Task to complete: Give back, word for word, the lines in the listing below from the one holding "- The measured" down to the one holding "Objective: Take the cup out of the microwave", both ends included.

Records for this exercise:
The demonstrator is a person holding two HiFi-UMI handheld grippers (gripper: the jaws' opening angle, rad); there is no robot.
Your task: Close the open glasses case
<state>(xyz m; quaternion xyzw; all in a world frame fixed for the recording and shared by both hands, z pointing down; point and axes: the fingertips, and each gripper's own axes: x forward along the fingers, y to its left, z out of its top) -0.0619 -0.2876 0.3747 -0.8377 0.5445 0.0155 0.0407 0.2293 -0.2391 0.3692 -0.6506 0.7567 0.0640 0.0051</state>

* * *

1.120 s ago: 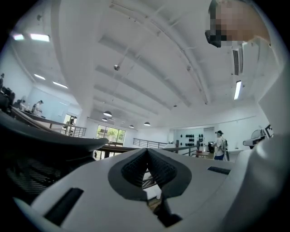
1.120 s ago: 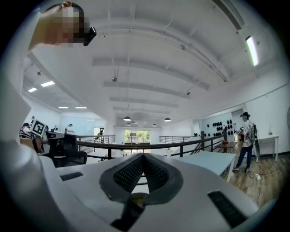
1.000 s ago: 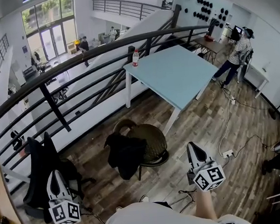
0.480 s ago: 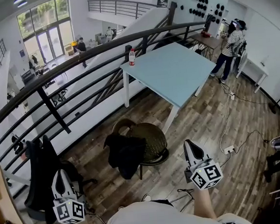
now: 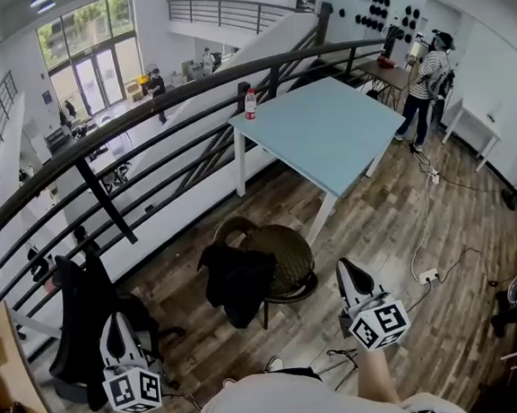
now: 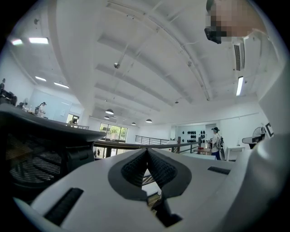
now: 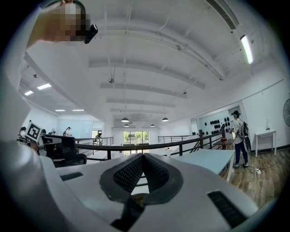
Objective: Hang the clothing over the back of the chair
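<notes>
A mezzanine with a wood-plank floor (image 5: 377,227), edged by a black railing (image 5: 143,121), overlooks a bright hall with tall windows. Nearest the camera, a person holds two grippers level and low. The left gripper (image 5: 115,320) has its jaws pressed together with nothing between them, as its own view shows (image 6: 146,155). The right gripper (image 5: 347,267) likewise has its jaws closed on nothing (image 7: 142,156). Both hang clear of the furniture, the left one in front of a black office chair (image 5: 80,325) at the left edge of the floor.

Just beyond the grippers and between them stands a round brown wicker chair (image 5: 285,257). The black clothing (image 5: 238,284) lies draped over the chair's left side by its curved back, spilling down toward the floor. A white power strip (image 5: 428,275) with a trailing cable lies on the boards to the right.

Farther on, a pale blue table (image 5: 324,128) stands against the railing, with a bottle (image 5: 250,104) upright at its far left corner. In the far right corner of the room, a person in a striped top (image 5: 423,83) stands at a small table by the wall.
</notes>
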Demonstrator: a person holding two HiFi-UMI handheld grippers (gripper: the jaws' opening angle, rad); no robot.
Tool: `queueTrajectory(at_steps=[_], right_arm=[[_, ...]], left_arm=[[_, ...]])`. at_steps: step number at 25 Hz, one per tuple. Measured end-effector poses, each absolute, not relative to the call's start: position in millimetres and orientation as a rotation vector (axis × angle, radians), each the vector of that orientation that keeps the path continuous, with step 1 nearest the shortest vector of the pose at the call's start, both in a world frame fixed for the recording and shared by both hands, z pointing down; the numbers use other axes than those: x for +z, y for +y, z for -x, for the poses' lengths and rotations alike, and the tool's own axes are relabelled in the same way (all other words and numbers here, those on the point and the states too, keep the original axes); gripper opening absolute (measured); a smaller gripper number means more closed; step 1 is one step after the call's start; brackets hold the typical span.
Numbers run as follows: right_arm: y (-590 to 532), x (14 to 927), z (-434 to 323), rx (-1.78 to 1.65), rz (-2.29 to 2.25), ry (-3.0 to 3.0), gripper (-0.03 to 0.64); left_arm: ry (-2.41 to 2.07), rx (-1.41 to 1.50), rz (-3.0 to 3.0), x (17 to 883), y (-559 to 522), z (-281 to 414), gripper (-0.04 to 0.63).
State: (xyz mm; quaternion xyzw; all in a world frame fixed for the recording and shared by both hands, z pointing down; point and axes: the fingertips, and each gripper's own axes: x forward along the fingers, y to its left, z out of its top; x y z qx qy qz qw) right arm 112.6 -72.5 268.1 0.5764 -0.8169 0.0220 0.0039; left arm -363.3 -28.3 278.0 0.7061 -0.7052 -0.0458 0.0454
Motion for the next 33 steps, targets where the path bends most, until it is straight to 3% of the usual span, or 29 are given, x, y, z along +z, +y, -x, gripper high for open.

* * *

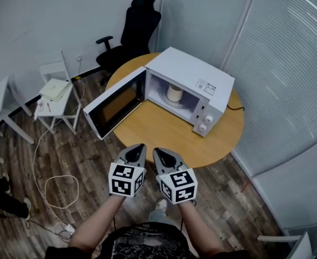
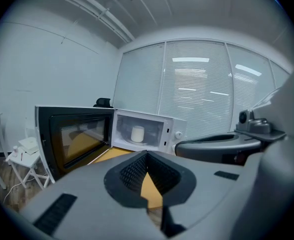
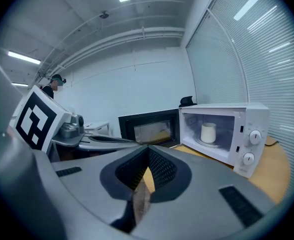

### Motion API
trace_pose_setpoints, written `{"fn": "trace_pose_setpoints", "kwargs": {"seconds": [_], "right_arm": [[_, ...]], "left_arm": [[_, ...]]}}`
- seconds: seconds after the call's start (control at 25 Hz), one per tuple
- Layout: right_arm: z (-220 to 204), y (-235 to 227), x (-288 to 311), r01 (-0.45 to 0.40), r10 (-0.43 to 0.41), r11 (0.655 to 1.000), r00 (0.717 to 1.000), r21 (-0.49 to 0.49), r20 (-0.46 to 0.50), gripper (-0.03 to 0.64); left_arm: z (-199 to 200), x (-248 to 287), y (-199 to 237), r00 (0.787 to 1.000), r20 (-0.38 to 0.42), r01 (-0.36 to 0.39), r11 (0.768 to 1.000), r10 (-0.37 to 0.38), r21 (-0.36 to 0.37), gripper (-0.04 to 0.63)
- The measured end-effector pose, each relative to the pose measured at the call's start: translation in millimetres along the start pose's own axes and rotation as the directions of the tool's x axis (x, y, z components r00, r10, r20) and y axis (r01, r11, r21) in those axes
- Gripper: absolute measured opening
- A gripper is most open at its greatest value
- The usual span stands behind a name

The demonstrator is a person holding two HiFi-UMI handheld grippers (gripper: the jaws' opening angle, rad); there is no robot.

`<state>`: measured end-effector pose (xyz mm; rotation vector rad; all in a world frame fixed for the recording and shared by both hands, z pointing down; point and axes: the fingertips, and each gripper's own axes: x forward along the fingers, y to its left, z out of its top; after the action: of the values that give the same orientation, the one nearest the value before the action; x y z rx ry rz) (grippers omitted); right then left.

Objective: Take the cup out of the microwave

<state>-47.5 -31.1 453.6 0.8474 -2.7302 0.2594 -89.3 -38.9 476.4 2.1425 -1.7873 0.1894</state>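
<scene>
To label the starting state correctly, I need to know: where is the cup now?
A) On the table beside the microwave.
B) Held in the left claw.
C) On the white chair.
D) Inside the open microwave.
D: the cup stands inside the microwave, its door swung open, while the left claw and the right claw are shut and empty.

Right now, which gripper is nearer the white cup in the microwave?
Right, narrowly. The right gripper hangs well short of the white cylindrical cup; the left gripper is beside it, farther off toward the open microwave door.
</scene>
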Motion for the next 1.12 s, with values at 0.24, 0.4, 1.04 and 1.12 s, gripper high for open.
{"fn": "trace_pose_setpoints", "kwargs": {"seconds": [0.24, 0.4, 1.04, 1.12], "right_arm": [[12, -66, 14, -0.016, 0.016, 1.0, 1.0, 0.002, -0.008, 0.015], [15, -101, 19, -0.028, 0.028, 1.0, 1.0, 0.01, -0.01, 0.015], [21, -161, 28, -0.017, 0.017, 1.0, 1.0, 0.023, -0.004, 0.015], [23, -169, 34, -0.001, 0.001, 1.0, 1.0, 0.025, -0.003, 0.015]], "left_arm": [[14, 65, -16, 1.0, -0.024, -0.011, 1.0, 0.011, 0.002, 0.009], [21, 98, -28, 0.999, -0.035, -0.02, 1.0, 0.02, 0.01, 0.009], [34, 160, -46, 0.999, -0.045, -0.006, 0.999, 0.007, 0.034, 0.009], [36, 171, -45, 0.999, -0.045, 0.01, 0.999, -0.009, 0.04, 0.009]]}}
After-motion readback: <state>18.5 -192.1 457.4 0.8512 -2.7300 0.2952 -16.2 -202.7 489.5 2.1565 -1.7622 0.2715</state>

Output:
- The measured end-effector pose, each relative to the pose measured at the call's start: translation in millimetres along the start pose's own axes and rotation as the directions of the tool's x axis (x, y, z components r00, r10, r20) and y axis (r01, r11, r21) in those axes
- Gripper: absolute measured opening
- A gripper is most open at its greatest value
- The usual span stands behind a name

The demonstrator is a person holding two HiFi-UMI handheld grippers (gripper: the jaws' opening angle, rad); there is no robot.

`<state>`: measured end-effector pose (xyz mm; rotation vector rad; all in a world frame fixed for the recording and shared by both hands, z pointing down; point and axes: the fingertips, and each gripper's own axes: x forward along the fingers, y to its left, z out of its top; after the action: of the values that give the same orientation, the one nearest the value before the action; x y z rx ry rz) (grippers omitted); right then left.

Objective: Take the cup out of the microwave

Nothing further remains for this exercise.